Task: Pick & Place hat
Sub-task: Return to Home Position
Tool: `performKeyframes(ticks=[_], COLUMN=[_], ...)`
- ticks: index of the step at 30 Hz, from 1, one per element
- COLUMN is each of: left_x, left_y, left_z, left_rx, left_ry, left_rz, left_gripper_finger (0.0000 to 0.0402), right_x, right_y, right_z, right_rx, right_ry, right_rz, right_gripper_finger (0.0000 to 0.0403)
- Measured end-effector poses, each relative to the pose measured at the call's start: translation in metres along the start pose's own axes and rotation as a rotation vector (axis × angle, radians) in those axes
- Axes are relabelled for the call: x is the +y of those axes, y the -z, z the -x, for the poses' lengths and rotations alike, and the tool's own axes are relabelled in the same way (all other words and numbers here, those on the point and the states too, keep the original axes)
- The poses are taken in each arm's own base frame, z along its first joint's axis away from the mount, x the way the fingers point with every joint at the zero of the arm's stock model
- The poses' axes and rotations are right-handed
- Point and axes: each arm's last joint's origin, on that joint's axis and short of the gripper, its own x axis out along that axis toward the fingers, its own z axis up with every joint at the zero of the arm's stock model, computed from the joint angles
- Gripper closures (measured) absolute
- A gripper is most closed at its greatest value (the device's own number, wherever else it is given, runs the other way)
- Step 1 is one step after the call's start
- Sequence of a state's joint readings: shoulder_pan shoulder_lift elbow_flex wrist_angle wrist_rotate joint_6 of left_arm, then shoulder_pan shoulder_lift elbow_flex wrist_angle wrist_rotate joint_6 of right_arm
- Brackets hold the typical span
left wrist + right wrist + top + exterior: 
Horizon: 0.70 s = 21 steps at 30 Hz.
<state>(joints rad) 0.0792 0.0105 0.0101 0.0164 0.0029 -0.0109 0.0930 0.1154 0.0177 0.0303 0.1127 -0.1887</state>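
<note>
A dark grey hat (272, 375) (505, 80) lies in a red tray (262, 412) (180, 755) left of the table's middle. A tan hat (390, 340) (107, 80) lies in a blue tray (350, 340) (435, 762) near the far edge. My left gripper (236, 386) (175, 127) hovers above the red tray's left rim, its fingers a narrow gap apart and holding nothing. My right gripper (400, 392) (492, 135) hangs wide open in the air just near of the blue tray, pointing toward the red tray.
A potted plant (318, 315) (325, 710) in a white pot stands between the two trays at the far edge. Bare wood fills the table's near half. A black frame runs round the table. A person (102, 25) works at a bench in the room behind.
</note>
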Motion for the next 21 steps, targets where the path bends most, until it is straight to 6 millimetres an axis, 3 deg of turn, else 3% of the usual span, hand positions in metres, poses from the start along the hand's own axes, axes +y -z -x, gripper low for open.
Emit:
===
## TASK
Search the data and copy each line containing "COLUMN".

## EXERCISE RESPONSE
Tool: `performKeyframes(ticks=[_], COLUMN=[_], ...)`
- COLUMN is each of: left_x, left_y, left_z, left_rx, left_ry, left_rz, left_gripper_finger (0.0000 to 0.0402), right_x, right_y, right_z, right_rx, right_ry, right_rz, right_gripper_finger (0.0000 to 0.0403)

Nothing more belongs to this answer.